Dernier cas en date, le site de ventes aux enchères eBay. La SEC a demandé que les informations financières diffusées sur le blog de l'un de ses employés soient accompagnées de l'avertissement d'usage sur les éventuelles prévisions que pourraient contenir les messages diffusés. Et l'employé en question a dû s'y conformer à la demande des avocats de la société, selon le Wall Street Journal.

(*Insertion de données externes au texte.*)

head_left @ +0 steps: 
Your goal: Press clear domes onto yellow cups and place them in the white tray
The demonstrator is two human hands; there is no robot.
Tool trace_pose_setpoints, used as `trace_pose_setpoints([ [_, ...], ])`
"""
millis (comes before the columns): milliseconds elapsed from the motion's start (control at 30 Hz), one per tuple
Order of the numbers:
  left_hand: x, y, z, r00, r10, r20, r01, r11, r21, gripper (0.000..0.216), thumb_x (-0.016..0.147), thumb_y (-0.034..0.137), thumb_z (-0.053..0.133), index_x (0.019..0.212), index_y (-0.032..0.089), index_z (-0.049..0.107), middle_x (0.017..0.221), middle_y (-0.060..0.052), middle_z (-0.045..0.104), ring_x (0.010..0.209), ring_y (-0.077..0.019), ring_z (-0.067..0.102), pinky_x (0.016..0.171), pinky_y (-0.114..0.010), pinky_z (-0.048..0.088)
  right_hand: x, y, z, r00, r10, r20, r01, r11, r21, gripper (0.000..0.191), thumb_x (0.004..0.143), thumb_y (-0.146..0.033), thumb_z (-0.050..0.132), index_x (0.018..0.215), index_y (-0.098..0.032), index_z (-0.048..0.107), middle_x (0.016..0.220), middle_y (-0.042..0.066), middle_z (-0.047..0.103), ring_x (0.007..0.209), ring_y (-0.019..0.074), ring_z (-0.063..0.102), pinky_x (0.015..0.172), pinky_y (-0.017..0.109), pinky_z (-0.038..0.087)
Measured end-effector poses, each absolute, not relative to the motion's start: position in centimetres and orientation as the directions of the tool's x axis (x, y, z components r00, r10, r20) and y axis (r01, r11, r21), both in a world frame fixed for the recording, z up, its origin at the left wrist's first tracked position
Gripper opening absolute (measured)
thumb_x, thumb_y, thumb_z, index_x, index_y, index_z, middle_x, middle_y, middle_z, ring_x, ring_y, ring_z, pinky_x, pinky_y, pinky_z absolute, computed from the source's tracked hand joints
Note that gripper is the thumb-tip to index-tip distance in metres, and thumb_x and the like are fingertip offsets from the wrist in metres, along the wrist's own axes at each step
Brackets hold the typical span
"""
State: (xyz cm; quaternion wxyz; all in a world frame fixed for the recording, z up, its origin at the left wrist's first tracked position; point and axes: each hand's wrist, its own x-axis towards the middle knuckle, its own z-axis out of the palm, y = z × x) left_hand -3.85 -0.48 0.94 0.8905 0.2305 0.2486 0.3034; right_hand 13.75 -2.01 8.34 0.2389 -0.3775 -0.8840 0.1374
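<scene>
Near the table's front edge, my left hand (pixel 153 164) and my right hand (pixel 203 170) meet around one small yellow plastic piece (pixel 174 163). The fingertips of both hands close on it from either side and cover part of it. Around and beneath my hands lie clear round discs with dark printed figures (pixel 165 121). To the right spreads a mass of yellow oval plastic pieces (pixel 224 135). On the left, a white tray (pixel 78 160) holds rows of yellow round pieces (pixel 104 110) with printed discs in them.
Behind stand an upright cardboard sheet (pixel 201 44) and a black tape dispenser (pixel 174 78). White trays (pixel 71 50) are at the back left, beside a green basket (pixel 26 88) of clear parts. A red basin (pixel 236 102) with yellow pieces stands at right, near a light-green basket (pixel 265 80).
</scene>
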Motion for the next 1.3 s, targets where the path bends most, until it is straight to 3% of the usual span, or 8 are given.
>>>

Les tracas de la SEC ne font apparemment que commencer. Selon une enquête réalisée par le Center for Marketing Research pour le compte de la Society for New Communications Research, 81% des entreprises faisant partie du classement Fortune 500 entretiennent un blog. Et 28% des entreprises ayant un blog proposent un lien vers un compte Twitter, ce qui reste encore limité. Mais le phénomène prend de l'ampleur. Ces outils ne sont pas que l'apanage des entreprises du secteur technologique, puisque l'on retrouve des noms aussi variés que Wal-Mart, Chevron, General Motors, Ford ou Bank of America.

D'autres innovations sont en cours de test dans certaines entreprises. Intel va ainsi permettre à ses actionnaires de poser des questions via Internet et voter par le même biais lors de son assemblée générale. Le premier fabricant mondial de puces rechigne en revanche à autoriser le développement de blogs ou de comptes Twitter pour éviter de faire face à des plaintes de clients, mais aussi de peur de ne pas respecter les règles de la SEC.

Dans le cas d'eBay, le bloggeur en question - Richard Brewer-Hay - a été recruté par la firme en janvier 2008 pour redorer son image. Mais au fil du temps, le ton plutôt libre employé par ce bloggeur a évolué, de l'avis de plusieurs internautes interrogés par le Wall Street Journal. Et désormais, ses commentaires sur les résultats de la firme sont davantage encadrés et reprennent le discours officiel de l'entreprise.

L'expression "libre" sous forme de blogs ou via Twitter, qui permet une certaine spontanéité, devra au préalable faire l'objet d'un cadrage par les communicants des entreprises. Et celles qui sont cotées en Bourse devront s'assurer que l'information financière qui pourrait être diffusée l'aura déjà été préalablement par des moyens plus classiques (communiqués de presse).